United States of America, Appellee, v. Michael Angelo Diaz, Defendant, Appellant, 427 F.2d 636 (1st Cir. 1970)Annotate this Case
Decided June 8, 1970
Robert Upton, II and Charles G. Douglas, III, Manchester, N. H., by appointment of the Court, for appellant.
William B. Cullimore, Asst. U. S. Atty., with whom David A. Brock, U. S. Atty., was on brief, for appellee.
Before ALDRICH, Chief Judge, COFFIN, Circuit Judge, and FORD, District Judge.
COFFIN, Circuit Judge.
Shortly before midnight on July 3, 1969, Sergeant Foisy of the New Hampshire State Police, on routine patrol through the town of West Ossipee with another patrolman, observed defendant Michael Diaz hitchhiking by the side of the road, a misdemeanor under New Hampshire law. N.H.R.S.A. 262-A:38. The officers stopped their car, called defendant over, and, after inquiring of his destination, Sergeant Foisy asked defendant for some identification. After defendant produced a Social Security card and a New York birth certificate — neither of which contain a recent description of the named person or his current address — Sergeant Foisy asked to see his draft card. Defendant replied that he had sent it to Florida for a change of address. Defendant was then arrested for the hitchhiking violation and taken to the Carroll County Jail. Sometime later, defendant apparently admitted orally that he had no draft card and had never registered for the draft.
On July 9, Sergeant Foisy and another State Trooper took defendant to the local draft board in Center Ossipee, to give him an opportunity to register for the draft. When defendant refused, he was informed by the board secretary of the consequences of his refusal and eventually asked for an explanation of his objections to registration. He made a short written statement, followed a few days later by a longer letter. Soon thereafter, defendant was arrested and indicted for failure to register for the draft and for failure to have a draft card in his possession.
It is undisputed that defendant was not given any Miranda warnings either before being asked to show his draft card or at the local draft board. At his non-jury trial, replies from all 56 of the State and Territorial Selective Service Headquarters — each indicating that defendant had not registered within its jurisdiction — were introduced into evidence, as well as defendant's first written statement and the testimony of the local board secretary. On this evidence, defendant was convicted for failure to register for the draft, the lesser "lack of possession" charge having been dismissed during trial. Defendant brings this appeal.
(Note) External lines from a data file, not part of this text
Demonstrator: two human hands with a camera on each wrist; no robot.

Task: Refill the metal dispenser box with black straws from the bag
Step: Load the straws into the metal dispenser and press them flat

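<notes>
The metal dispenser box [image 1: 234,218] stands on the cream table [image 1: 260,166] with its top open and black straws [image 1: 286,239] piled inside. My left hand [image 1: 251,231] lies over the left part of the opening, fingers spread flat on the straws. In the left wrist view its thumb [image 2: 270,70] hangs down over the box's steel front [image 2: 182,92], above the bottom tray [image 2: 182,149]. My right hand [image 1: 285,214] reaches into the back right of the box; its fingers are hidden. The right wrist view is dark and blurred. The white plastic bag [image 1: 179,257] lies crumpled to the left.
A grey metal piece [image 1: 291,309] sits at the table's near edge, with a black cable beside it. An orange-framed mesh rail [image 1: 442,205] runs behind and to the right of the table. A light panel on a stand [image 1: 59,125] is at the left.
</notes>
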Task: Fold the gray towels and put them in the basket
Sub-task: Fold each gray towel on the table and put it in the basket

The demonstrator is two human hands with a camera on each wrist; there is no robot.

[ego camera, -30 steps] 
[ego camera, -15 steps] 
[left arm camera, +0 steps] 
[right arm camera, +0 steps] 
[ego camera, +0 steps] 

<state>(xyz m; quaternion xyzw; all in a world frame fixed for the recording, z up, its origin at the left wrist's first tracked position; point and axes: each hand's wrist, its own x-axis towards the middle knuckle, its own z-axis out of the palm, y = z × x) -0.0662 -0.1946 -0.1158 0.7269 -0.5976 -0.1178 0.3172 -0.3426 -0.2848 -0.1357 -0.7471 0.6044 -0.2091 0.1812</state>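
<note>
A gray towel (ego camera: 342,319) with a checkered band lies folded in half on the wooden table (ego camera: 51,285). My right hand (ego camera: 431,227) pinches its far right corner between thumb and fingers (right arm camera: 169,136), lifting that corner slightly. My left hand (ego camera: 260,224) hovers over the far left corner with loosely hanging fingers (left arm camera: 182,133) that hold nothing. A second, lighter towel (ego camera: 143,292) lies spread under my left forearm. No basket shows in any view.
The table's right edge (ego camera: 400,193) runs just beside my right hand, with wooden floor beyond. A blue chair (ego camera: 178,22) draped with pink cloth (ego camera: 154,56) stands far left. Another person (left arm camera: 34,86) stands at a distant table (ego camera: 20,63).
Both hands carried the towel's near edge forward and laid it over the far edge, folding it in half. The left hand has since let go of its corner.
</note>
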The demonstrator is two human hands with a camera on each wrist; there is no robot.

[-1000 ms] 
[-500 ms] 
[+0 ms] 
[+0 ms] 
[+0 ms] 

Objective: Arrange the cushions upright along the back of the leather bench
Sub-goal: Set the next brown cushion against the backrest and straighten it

Defendant contends initially that his arrest for the hitchhiking violation was simply a pretext for interrogation concerning possible Selective Service violations, making inadmissible all of the evidence attributable to such unlawful arrest, Wong Sun v. United States, 371 U.S. 471, 485-486, 83 S. Ct. 407, 9 L. Ed. 2d 441 (1963). However, defendant never presented this objection to the district court during the proceeding below, as required by Rule 51, F.R.Crim.P. E. g., United States v. Gilchrist, 347 F.2d 715 (2d Cir. 1965); United States v. Frazier, 385 F.2d 901, 904 (6th Cir. 1967). As far as Rule 52(b) is concerned, it was certainly not "plain error" for the district court in this case to admit the evidence of the ensuing events without first sua sponte considering the legality of the arrest. When the officers stopped defendant for the hitchhiking violation, they had no reason to suspect that he was guilty of any other offense. Compare State of Oregon v. Williams, 248 Or. 85, 432 P.2d 679 (Or.1967). Moreover, there was no suggestion of a working relationship between the local and federal officers which might vitiate the arrest. See United States v. Frazier, supra, 385 F.2d at 904. In these circumstances defendant may not raise on appeal an objection which was not presented to the district court.
Defendant's second contention is that Sergeant Foisy was required to warn him of his constitutional rights before asking to see his draft card, since lack of possession thereof is itself unlawful. 50 U.S.C. App. § 462 (Supp. IV 1968); 32 C.F.R. § 1617.1 (1969). We agree that there are circumstances in which an officer must advise a person of his constitutional rights before inquiring into his compliance with the Selective Service laws. See text infra. However, whether or not defendant had been formally arrested at the time Sergeant Foisy asked to see his draft card, it is clear that the question was asked simply as a means of establishing identification, which had not been sufficiently established by defendant's birth certificate or Social Security card. Compare United States v. Nowling, 25 CMR 362 (1958). It was only when defendant claimed to have sent his card to Florida that Sergeant Foisy began to suspect a violation. We conclude that Miranda warnings need not be given when the sole purpose of the on-the-scene questioning is a good faith attempt to determine the identity of a person whom the police have reason to question. See Lowe v. United States, 407 F.2d 1391 (9th Cir. 1969); Allen v. United States, 129 U.S.App.D.C. 61, 390 F.2d 476, 478-479 (1968), supplemented in 131 U.S.App.D.C. 358, 404 F.2d 1335 (1968); United States v. Gibson, 392 F.2d 373 (4th Cir. 1968); Sciberras v. United States, 380 F.2d 732, 734 (10th Cir. 1967).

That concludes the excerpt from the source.